NAH it’s okay for you to be frustrated but it’s also okay for them to be annoyed too. Just set some expectations of when you will answer messages. Even if you can take like an hr on the weekend for social time and catching up with the group chat would probably help
You established one type of relationship with these friends, and then completely changed your communication style. You’re prioritizing your work over these friends, which is entirely your choice to make, but they’re also allowed to be upset by that. You said they told you that they feel like you don’t care about them as much any more, and your response was to tell them that…you care more about your job right now than them.
It’s fine if your priorities changed, but they’re allowed to be upset that they are now lower on your list of things to care about. You don’t get to make them be friends with you only on your terms. If their needs aren’t being met – for whatever reason – they’re allowed to say that.
It doesn’t mean you need to change anything, but you don’t get to dismiss their feelings because they’re inconvenient for you. If they want a friendship style that is more immediate and responsive, and you can’t participate in that any more, then maybe it’s best for you all to go your separate ways.
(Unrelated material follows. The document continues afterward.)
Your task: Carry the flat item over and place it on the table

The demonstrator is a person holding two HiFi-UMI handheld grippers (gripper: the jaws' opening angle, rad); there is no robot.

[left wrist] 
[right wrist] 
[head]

So I’m gonna say you’re NTA for not responding to them, but for expecting them to just go along with the way you forced a change in the relationship, and for dismissing their feelings about it? yeah, YTA
NTA. if my friend got her dream job as a tattoo artist I would be THRILLED for her, but I also have tattoos and know what goes into the process. I have sone big pieces too so I understand the time the process and the actual tattooing can take. Either they dont know this or they think they should come before your career. If its the second option I think you need better friends, a lot of people selfishly think they should be their friends number one priority or they arent friends and that isn’t fair, especially as an adult. My friends and I barely talk but we know the love is never lost and we always pick up right where we left off. I hope for the best op.
I needed to read this. Thank you.
Of course, you sound like a really sweet person who really cares about her friends so its understandable you feel bad, but please understand its not your fault. Im proud of you by the way, congrats on getting into the career you wanted. I hope you thrive and find some friends who will get it and also respect you and your career.
NTA. Real friends understand that a person’s capacity to stay connected and communicative ebbs and flows with life’s changes. If they are truly offended, it sounds like immaturity and inability to put themselves in your shoes. My closest friends and I have gone months without communicating because we are too busy with life, jobs, kids, etc…. No one ever knows what another person is going through. And real friendship means understanding and appreciating a person’s genuine explanation for temporarily going dark, and taking them at their word for it. Sounds like these are people with unfair expectations and you might benefit more from distancing yourself rather than trying to cling to the friendship.
NAH. I have a slightly different insight to this problem. I have a good friend who is also a tattoo artist and I’ve been friends with her over a decade and have known her during the tine she had a 9 to 5 while trying to establish her tattoo career. You can build your clientele and business but you also need to keep your ties to your friends and family. All conversations and relationships ebb and flow over time but you still need to maintain non work relationships.